• 6 hard-boiled eggs, peeled and cut in half lengthwise
  • 1 can (5 ounces) tuna, drained
  • 2 tablespoons mayonnaise
  • 1 tablespoon Dijon mustard
  • 1 tablespoon finely chopped red onion
  • 1 tablespoon chopped fresh parsley
  • Salt and pepper to taste
  • Paprika for garnish (optional)
  • Additional parsley for garnish (optional)


  1. Cut the hard-boiled eggs in half lengthwise. Carefully remove the yolks and place them in a bowl.
  2. Mash the egg yolks with a fork. Add the drained tuna, mayonnaise, Dijon mustard, chopped red onion, and chopped parsley. Mix well until all the ingredients are combined and the filling is smooth.
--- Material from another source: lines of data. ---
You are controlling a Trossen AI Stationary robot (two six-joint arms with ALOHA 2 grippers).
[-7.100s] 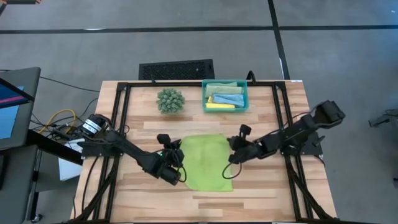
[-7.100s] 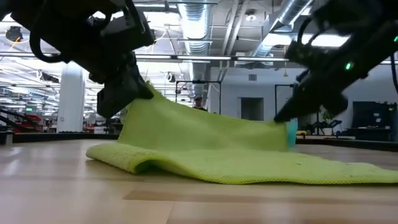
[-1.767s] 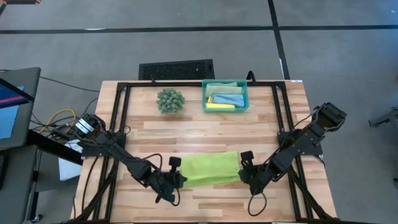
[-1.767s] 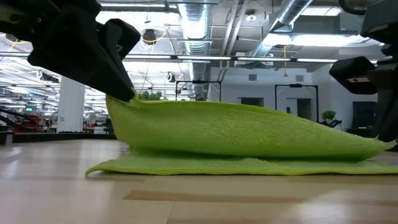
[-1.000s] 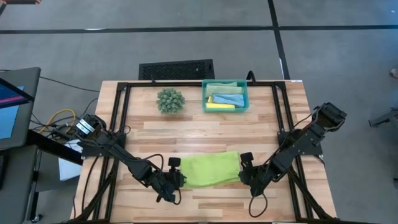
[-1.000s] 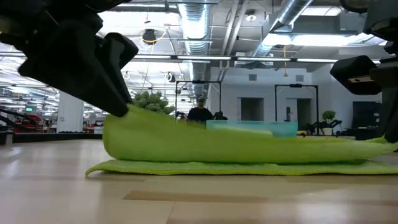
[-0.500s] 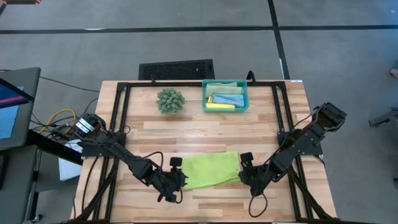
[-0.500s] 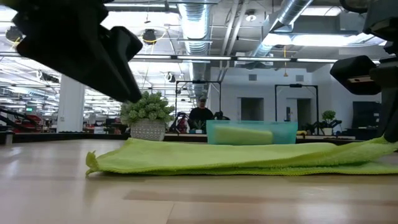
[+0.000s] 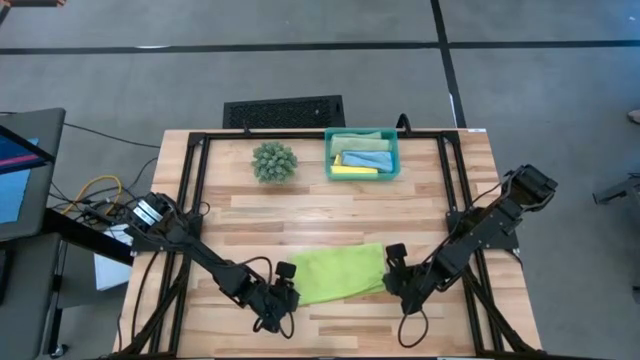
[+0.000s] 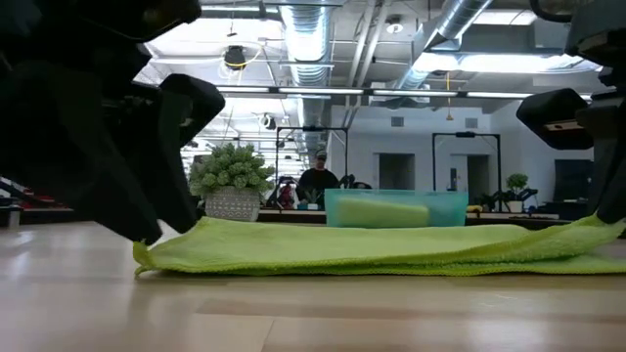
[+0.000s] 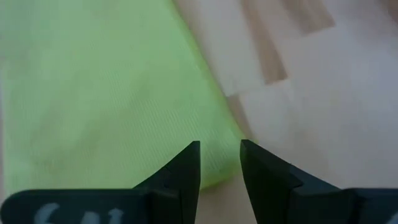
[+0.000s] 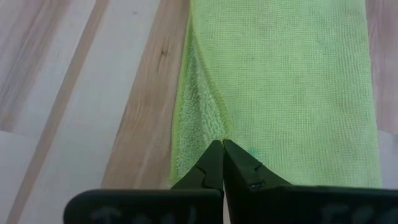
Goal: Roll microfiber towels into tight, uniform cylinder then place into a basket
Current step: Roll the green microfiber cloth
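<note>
Towel (image 9: pixel 340 273), lime, lies folded flat on our counter (image 9: pixel 420 210); our right hand (image 12: pixel 222 163) pinches its edge, our left hand (image 11: pixel 219 163) hovers narrowly parted over its corner.

The near middle of the surface (image 9: pixel 330 210) is taken up by the folded lime green towel (image 9: pixel 340 272), lying flat. Its two ends are blocked: the left tool (image 9: pixel 285 297) is set at the left end with a narrow gap between its fingers, and the right tool (image 9: pixel 392 283) is closed on the right end. A broad bare band of wood is left between the towel and the far row, where the plant ball (image 9: pixel 274 161) and the basket (image 9: pixel 361 154) stand apart with a gap between them.
</note>
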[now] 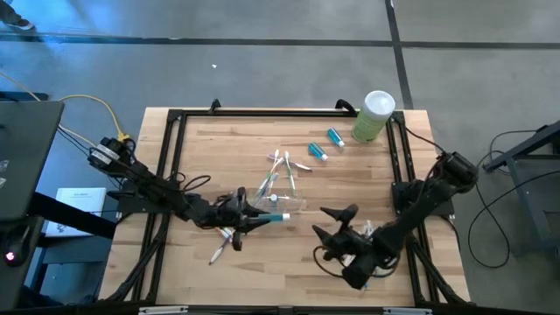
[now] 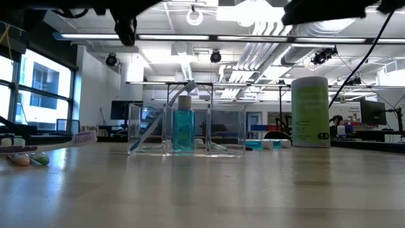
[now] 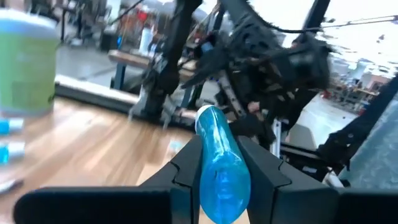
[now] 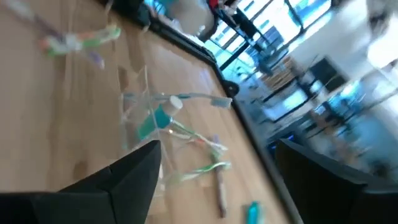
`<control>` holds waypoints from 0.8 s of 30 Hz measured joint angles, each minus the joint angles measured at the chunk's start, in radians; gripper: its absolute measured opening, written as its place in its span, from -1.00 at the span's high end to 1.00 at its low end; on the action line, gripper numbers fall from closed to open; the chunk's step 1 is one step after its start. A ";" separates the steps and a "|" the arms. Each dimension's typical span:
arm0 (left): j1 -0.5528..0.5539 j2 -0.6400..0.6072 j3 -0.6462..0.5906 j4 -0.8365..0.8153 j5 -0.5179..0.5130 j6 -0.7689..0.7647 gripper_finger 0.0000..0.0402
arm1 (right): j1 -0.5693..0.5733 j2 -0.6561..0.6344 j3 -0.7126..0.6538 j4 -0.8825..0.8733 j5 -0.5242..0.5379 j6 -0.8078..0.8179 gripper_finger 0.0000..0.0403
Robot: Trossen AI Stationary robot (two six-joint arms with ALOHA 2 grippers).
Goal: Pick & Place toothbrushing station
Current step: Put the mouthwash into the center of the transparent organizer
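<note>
Left fingers (image 3: 221, 165) pinch blue tube (image 3: 219, 168) beside clear cup (image 1: 282, 201); right fingers (image 1: 325, 229) spread.

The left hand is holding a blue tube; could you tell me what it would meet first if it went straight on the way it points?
Probably the clear cup just ahead of the left hand and its blue tube; beyond that the right hand, though depth is unclear.

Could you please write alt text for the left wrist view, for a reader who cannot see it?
The left gripper is shut on a small blue tube, which stands up between its two dark fingers above the wooden table. The right arm looms blurred behind it, and the pale-green canister stands off to one side.
</note>
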 joint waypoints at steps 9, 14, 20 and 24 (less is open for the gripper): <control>-0.014 0.000 0.000 0.162 0.002 0.150 0.65 | -0.030 -0.050 -0.070 -0.045 0.121 0.401 -0.52; -0.013 0.000 0.000 0.207 0.002 0.184 0.65 | -0.071 -0.051 -0.070 0.006 0.111 0.442 -0.40; -0.012 0.000 0.000 0.208 0.003 0.189 0.65 | -0.135 -0.047 -0.070 0.166 -0.149 0.310 -0.17; -0.012 0.000 0.000 0.208 0.003 0.189 0.64 | -0.170 -0.016 -0.071 0.366 -0.263 0.135 -0.02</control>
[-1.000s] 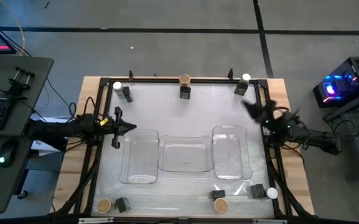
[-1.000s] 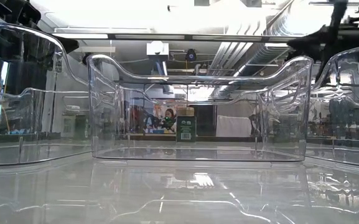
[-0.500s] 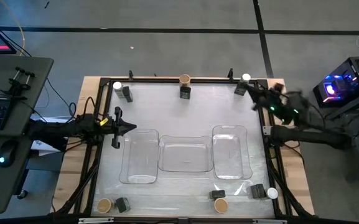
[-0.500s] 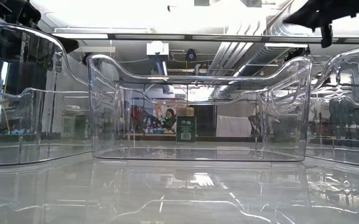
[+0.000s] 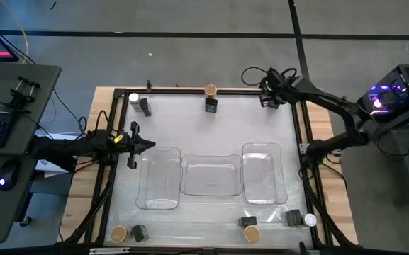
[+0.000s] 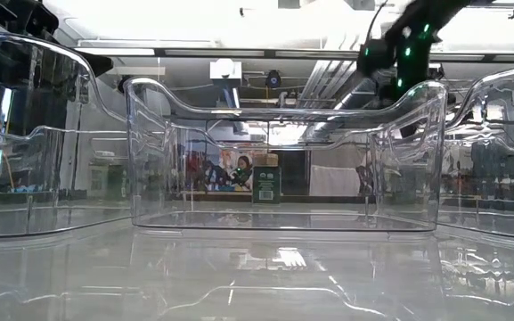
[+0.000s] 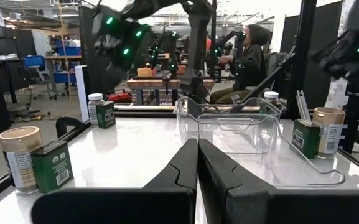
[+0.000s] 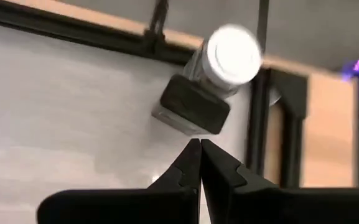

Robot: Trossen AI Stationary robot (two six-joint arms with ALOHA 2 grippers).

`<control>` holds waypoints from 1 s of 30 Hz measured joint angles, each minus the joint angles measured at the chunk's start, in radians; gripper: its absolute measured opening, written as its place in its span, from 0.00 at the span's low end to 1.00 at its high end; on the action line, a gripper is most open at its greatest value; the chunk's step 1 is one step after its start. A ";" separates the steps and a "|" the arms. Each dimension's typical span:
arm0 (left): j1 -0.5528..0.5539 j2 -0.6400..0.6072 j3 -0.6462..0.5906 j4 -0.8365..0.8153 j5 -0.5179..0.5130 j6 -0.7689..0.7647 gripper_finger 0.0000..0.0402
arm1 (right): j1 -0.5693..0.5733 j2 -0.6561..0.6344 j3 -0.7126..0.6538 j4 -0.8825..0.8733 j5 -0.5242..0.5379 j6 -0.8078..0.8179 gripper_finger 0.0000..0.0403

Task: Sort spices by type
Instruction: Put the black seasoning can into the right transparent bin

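Observation:
The spices stand in pairs along the table's edges. A white-lidded jar (image 8: 232, 53) and a black box (image 8: 191, 106) stand side by side in the far right corner. My right gripper (image 8: 200, 149) is shut and hangs above this pair, pointing down, touching neither; it also shows in the high view (image 5: 269, 93). A tan-topped jar (image 5: 210, 90) and a black box (image 5: 211, 105) stand at the far middle. A white-lidded jar (image 5: 134, 98) and a black box (image 5: 144, 106) stand at the far left. My left gripper (image 5: 144, 146) is shut and empty at the table's left side.
Three clear plastic trays (image 5: 160, 177) (image 5: 210, 175) (image 5: 263, 172) stand in a row in the middle. More spice pairs stand along the near edge: at the left (image 5: 119, 233), the middle (image 5: 251, 233) and the right (image 5: 310, 220). A dark frame rail (image 5: 190, 91) runs around the table.
My right gripper has gone from the table's right edge toward the far edge and a little left, and now hangs over the pair in the far right corner, covering it in the high view. My left arm has kept still.

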 joint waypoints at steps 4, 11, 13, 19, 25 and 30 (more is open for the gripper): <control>0.000 0.000 0.000 0.000 0.000 0.000 0.00 | -0.033 0.014 -0.047 0.072 -0.016 0.086 0.00; 0.000 0.000 0.000 0.000 0.000 0.000 0.00 | -0.031 -0.006 -0.088 0.129 0.125 0.205 0.00; 0.000 0.000 0.000 0.000 0.000 0.000 0.00 | -0.034 -0.004 -0.110 0.200 0.123 0.227 0.00; 0.000 0.000 0.000 0.000 0.000 0.000 0.00 | -0.069 -0.004 -0.182 0.333 0.114 0.261 0.00; 0.000 0.000 0.000 0.000 0.000 0.000 0.00 | -0.113 0.013 -0.232 0.388 0.085 0.255 0.00; 0.000 0.000 0.000 0.000 0.000 0.000 0.00 | -0.125 0.015 -0.250 0.476 0.082 0.202 0.00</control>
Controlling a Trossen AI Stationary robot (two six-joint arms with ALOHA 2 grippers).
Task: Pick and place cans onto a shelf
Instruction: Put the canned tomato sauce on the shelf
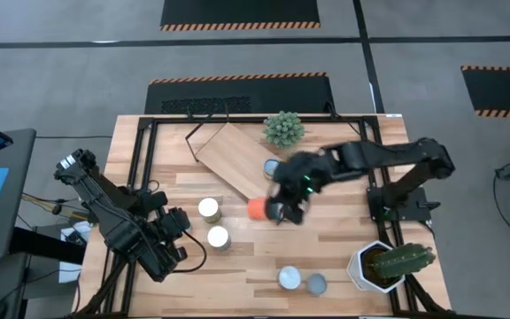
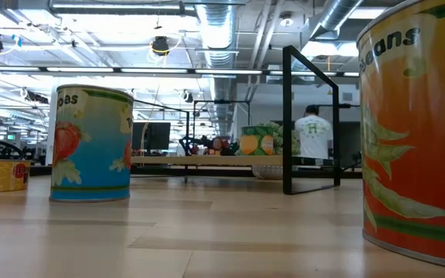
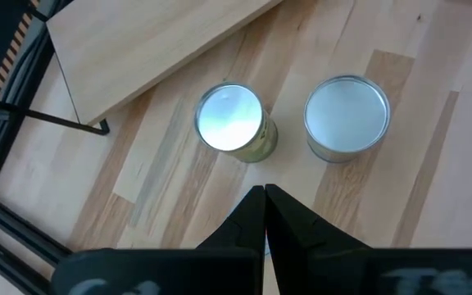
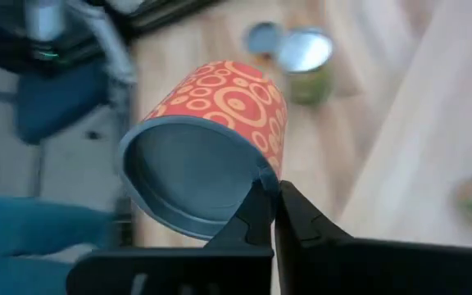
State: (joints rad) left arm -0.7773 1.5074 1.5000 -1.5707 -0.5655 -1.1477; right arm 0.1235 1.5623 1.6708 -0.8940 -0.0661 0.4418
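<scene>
My right gripper point(image 1: 277, 210) is shut on an orange can with ring patterns point(image 4: 220, 123), which also shows in the high view point(image 1: 257, 208), just near of the shelf point(image 1: 230, 155). The shelf is a light wooden board lying slantwise. One can point(image 1: 271, 167) stands at the shelf's right edge. Two cans point(image 1: 208, 208) point(image 1: 218, 237) stand on the table in front of my left gripper point(image 3: 265, 201), which is shut and empty; the left wrist view shows them point(image 3: 229, 119) point(image 3: 347, 115). Two more cans point(image 1: 289, 278) point(image 1: 317, 283) stand near the front edge. My right gripper holds the orange can at the rim of its grey end face point(image 4: 262, 179), with the two fingers closed together on that edge. The can lies tipped on its side, its grey end toward the wrist and its patterned wall pointing away from the fingers.
A white pot with a cactus point(image 1: 388, 264) stands at the front right and a small green plant point(image 1: 283, 128) at the far edge behind the shelf. The low view shows a blue can point(image 2: 91, 143), a large orange can point(image 2: 416, 131) and the shelf's black frame point(image 2: 311, 123).
</scene>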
  3. Season the tuna and egg yolk mixture with salt and pepper to taste. Adjust the seasonings according to your preference.
  4. Spoon the tuna and egg yolk mixture into the egg white halves, dividing it evenly among them.
  5. If desired, sprinkle a little paprika over the top of each stuffed egg for a pop of color and flavor.
  6. Garnish the tuna-stuffed deviled eggs with additional chopped parsley for freshness.
  7. Refrigerate the stuffed eggs for at least 30 minutes before serving to allow the flavors to meld.
  8. Serve chilled and enjoy your delicious tuna-stuffed deviled eggs as an appetizer or snack.